Task to carry out
Starting at the top of the records below, write out each line exactly as it stands, stopping after the line with "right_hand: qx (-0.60"; exclude the pictures.

Entries provided
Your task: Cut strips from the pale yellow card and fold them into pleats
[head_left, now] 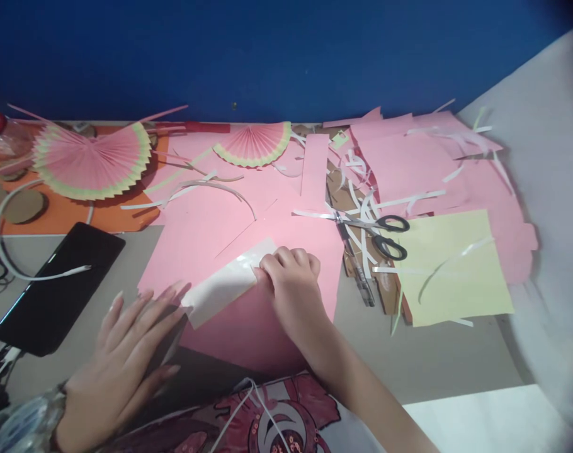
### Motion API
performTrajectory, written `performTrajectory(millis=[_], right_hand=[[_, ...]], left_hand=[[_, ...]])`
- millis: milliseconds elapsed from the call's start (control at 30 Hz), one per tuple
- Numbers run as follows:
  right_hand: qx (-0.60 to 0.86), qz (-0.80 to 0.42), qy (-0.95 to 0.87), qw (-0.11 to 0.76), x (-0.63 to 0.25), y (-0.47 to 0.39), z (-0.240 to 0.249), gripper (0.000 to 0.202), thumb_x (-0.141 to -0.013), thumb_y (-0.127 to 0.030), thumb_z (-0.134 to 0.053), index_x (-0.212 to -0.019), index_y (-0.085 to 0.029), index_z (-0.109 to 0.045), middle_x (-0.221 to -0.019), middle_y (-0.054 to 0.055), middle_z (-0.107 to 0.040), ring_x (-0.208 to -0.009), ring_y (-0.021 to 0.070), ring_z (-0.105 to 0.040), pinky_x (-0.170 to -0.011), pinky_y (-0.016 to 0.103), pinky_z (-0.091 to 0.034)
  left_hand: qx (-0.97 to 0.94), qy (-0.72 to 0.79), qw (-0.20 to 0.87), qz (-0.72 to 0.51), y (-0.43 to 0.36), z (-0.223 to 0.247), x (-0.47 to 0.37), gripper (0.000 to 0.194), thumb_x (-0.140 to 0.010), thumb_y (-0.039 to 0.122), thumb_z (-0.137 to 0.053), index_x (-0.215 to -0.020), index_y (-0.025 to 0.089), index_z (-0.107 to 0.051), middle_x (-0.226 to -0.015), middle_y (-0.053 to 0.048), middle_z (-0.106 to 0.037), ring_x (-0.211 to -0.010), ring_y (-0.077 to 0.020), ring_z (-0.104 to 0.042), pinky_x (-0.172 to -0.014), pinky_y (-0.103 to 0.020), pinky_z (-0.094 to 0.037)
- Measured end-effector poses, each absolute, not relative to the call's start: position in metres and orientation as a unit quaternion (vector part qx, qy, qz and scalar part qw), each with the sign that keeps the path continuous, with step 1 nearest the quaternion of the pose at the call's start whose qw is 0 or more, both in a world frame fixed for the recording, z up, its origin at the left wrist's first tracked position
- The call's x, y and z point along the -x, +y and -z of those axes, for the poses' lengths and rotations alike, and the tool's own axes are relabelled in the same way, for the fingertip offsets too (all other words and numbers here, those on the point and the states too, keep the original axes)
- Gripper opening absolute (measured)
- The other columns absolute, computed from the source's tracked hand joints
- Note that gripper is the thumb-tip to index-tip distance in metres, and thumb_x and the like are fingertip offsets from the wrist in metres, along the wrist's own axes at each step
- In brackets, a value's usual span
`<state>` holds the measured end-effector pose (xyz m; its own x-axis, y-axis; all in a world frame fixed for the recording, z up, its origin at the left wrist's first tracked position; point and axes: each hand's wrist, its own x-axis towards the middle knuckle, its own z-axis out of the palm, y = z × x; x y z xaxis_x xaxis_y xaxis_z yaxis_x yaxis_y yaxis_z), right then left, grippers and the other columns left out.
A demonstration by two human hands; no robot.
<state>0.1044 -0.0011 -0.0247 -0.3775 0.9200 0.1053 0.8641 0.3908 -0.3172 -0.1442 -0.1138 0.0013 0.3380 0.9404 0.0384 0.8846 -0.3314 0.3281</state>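
A pale, partly glossy paper strip (227, 286) lies slantwise over a pink paper sheet (196, 233) in front of me. My right hand (291, 270) is closed, its thumb and fingers pinching the strip's upper right end. Fingers spread, my left hand (138, 333) is open by the strip's lower left end; its fingertips reach the pink sheet's edge. Whether they touch the strip I cannot tell. Right of the sheet are scissors (393, 246) with black handles, blades apart, and a clear pen (357, 267) under their blades.
Pink paper fans with yellow-green edges (92, 160) lie at the back. A black power bank or phone (60, 286) and a white cable (12, 267) are at left. Pink sheets (419, 170), a yellow sheet (456, 270) and white paper strips sit at right, before a blue wall (286, 56).
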Motion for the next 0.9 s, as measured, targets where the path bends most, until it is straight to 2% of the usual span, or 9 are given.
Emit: performTrajectory(millis=[67, 133, 267, 367, 567, 767, 900], right_hand=[[0.543, -0.095, -0.825, 0.128, -0.104, -0.001, 0.025, 0.015, -0.089, -0.029, -0.051, -0.078, -0.021, -0.057, -0.082, 0.002, -0.059, -0.079, 0.0194, -0.044, -0.076, 0.035, -0.026], [0.541, -0.089, -0.827, 0.120, -0.104, -0.001, 0.025, 0.014, -0.089, -0.028, -0.051, -0.079, -0.021, -0.057, -0.082, 0.002, -0.059, -0.079, 0.0194, -0.044, -0.076, 0.035, -0.026], [0.535, -0.097, -0.832, 0.112, -0.104, -0.001, 0.022, 0.018, -0.091, -0.032, -0.049, -0.081, -0.021, -0.058, -0.085, 0.003, -0.059, -0.081, 0.0196, -0.044, -0.076, 0.035, -0.025], [0.530, -0.126, -0.833, 0.095, -0.105, 0.000, 0.018, 0.020, -0.094, -0.031, -0.045, -0.083, -0.021, -0.059, -0.089, 0.004, -0.060, -0.085, 0.0204, -0.044, -0.078, 0.036, -0.025], [0.520, -0.160, -0.837, 0.065, -0.112, 0.007, 0.011, 0.019, -0.093, -0.030, -0.045, -0.087, -0.021, -0.061, -0.093, 0.003, -0.062, -0.088, 0.0191, -0.047, -0.083, 0.036, -0.024], [0.527, -0.195, -0.827, 0.009, -0.116, 0.013, -0.011, 0.033, -0.097, -0.027, -0.035, -0.083, -0.022, -0.065, -0.085, 0.001, -0.067, -0.084, 0.0183, -0.052, -0.082, 0.036, -0.024], [0.506, -0.216, -0.835, -0.029, -0.115, 0.021, -0.032, 0.040, -0.098, -0.026, -0.031, -0.081, -0.020, -0.067, -0.086, 0.002, -0.068, -0.085, 0.0166, -0.056, -0.080, 0.034, -0.027]], left_hand=[[-0.831, 0.533, 0.114, -0.114, -0.094, -0.017, 0.136, 0.059, -0.090, 0.030, -0.043, -0.145, 0.028, -0.022, -0.153, -0.002, -0.026, -0.139, -0.0307, -0.021, -0.112, -0.056, -0.013], [-0.853, 0.496, 0.114, -0.113, -0.075, -0.025, 0.121, 0.062, -0.090, 0.031, -0.043, -0.146, 0.020, -0.020, -0.151, -0.006, -0.030, -0.138, -0.0299, -0.025, -0.113, -0.051, -0.019], [-0.887, 0.448, 0.090, -0.066, -0.054, -0.008, 0.085, 0.071, -0.089, 0.049, -0.045, -0.144, 0.008, -0.025, -0.152, -0.015, -0.025, -0.140, -0.0308, -0.018, -0.112, -0.044, -0.024], [-0.884, 0.457, 0.080, -0.056, -0.052, 0.017, 0.070, 0.077, -0.087, 0.055, -0.043, -0.142, 0.003, -0.029, -0.150, -0.019, -0.028, -0.139, -0.0318, -0.020, -0.113, -0.045, -0.018], [-0.883, 0.461, 0.079, -0.048, -0.053, 0.030, 0.069, 0.077, -0.087, 0.060, -0.039, -0.144, 0.009, -0.027, -0.150, -0.014, -0.030, -0.139, -0.0294, -0.022, -0.113, -0.043, -0.011], [-0.882, 0.462, 0.081, -0.045, -0.053, 0.029, 0.069, 0.076, -0.088, 0.060, -0.037, -0.143, 0.008, -0.030, -0.149, -0.014, -0.033, -0.138, -0.0296, -0.025, -0.113, -0.043, -0.012], [-0.885, 0.456, 0.086, -0.047, -0.052, 0.028, 0.069, 0.075, -0.087, 0.060, -0.039, -0.144, 0.013, -0.030, -0.150, -0.013, -0.031, -0.137, -0.0302, -0.027, -0.111, -0.045, -0.015]])
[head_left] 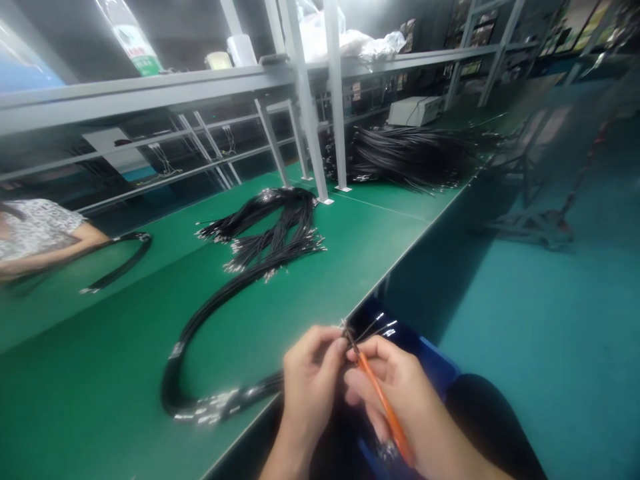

Solution to this problem
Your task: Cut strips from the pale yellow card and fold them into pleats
[head_left, now] 
### Motion API
performTrajectory, written `performTrajectory(millis=[_], right_hand=[[_, ...]], left_hand=[[_, ...]])`
- millis: milliseconds elapsed from the call's start (control at 30 Hz), one per tuple
- Numbers run as follows:
  right_hand: qx (-0.60 to 0.86), qz (-0.80 to 0.42), qy (-0.95 to 0.87), qw (-0.11 to 0.76), x (-0.63 to 0.25), y (-0.47 to 0.39), z (-0.240 to 0.249), gripper (0.000 to 0.202), thumb_x (-0.141 to -0.013), thumb_y (-0.127 to 0.030), thumb_z (-0.134 to 0.053), index_x (-0.212 to -0.019), index_y (-0.085 to 0.029), index_z (-0.109 to 0.045), middle_x (-0.221 to -0.019), middle_y (-0.054 to 0.055), middle_z (-0.107 to 0.040), ring_x (-0.208 to -0.009), ring_y (-0.021 to 0.070), ring_z (-0.105 to 0.040), pinky_x (-0.170 to -0.011), pinky_y (-0.016 to 0.103), pinky_z (-0.091 to 0.034)

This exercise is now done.